Kaum ein Autohersteller ist antriebsseitig breiter aufgestellt als BMW: Vom Verbrenner über Hybride und Batterieautos bis zum Wasserstoffantrieb reicht die Palette. „Das ist ja auch irgendwo alles richtig, weil wir in bestimmten Regionen noch lange Verbrenner haben werden“, sagt Automobilexperte Stefan Bratzel. „Gleichwohl“, so der Direktor des Center of Automotive Management in Bergisch-Gladbach, „ist BMW der Akteur, der in großer Geschwindigkeit das Thema Elektromobilität voranbringt.“ Aber eben nicht nur.
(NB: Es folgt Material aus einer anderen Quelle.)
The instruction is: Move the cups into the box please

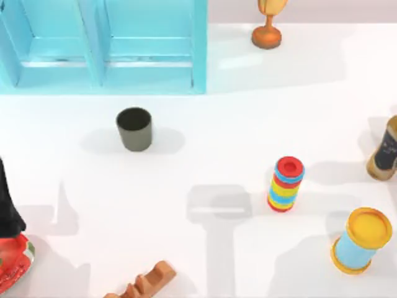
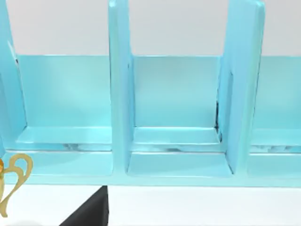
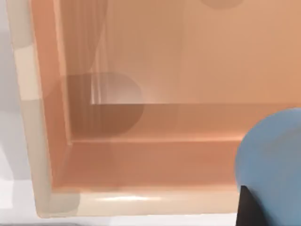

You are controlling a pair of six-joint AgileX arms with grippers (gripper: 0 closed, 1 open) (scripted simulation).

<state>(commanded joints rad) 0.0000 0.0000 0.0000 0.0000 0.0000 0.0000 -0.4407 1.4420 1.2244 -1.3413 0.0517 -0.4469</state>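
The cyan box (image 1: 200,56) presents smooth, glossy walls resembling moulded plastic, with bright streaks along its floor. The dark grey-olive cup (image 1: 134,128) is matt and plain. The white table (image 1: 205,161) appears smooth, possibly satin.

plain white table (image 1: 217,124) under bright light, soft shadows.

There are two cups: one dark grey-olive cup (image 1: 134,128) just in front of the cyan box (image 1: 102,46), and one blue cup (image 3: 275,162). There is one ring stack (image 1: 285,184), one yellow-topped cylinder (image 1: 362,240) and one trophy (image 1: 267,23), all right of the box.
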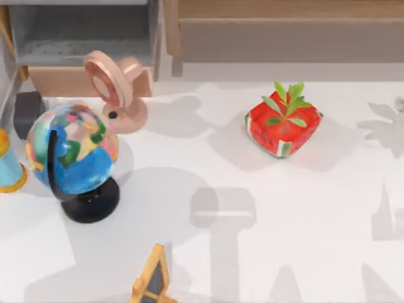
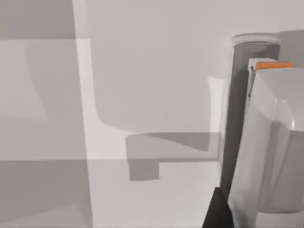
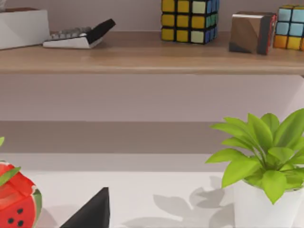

Das eine tun ohne das andere zu lassen? Wir sprachen darüber mit Michael Nikolaides, Leiter Logistikmanagement und globale Strategie der BMW Group. Er fasst den Kurs seines Unternehmens so zusammen: „Wir haben uns als BMW produktseitig bewusst mit dem ‚Power of Choice’ Ansatz platziert.“

Auch wenn für BMW die Elektromobilität im Mittelpunkt steht, wird sie auf absehbare Zeit konventionelle Antriebe nicht verdrängen. „Wir haben im letzten Jahr weltweit 375.000 rein elektrische BMW verkauft. Und über eine halbe Million mit elektrifizierten Antrieben, also BEV und PHEV. Trotzdem sehen wir, dass für viele Jahre mit Sicherheit noch die Parallelität der Antriebe da ist. Das gesamthaft zu beherrschen, das ist eine logistische Herausforderung. Denn damit haben Sie im Vergleich zu früher unterschiedlichste Produktions- und Produktgenerationen, die Sie parallel haben müssen.“

Nikolaides verantwortet bei BMW die globale Logistik, also die Teileversorgung der Werke und den Transport der fertigen Autos. Zudem steuert er das globale Produktionsnetzwerk. Das heißt, er muss im Voraus wissen, welche Antriebe die Kunden wo nachfragen. „Die Logistik“, sagt der promovierte Physiker, „ist vom Möglichmacher zum Wettbewerbsentscheider geworden.“

Denn die Halbleiter-Krise der vergangenen Jahre oder die Blockade der Schifffahrtsroute durch den Suez-Kanal haben gezeigt, wie leicht die Lieferkette reißen kann und ganze Branchen zum Stillstand bringt. Deshalb versucht BMW verstärkt, Teil von lokalen Lieferanten zu beziehen. Diese Strategie nennt sich „Local for local“. Dehalb entsteht in Woodruff in South Carolina ein Produktionsstandort für Batterien. „Woodruff ist gerade mal sechs Meilen von unserem Werk in Spartanburg entfernt. Genau das ist der Ansatz von local for local.“ Dieses Motto gilt genauso für San Luis in Mexiko, wo die so genannte Neue Klasse unter anderem produziert werden soll. Auch dort hat BMW rund 800 Millionen Euro in ein neues Montagezentrum für Hochvoltbatterien investiert, um sie vor Ort in die Fahrzeuge einzubauen. Entsprechendes gilt für die Neue Klasse in China am Produktionsstandort Shenyang. Heißt: Auch dort entsteht derzeit ein Batteriewerk. Die Neue Klasse wird dort ab 2026 gebaut.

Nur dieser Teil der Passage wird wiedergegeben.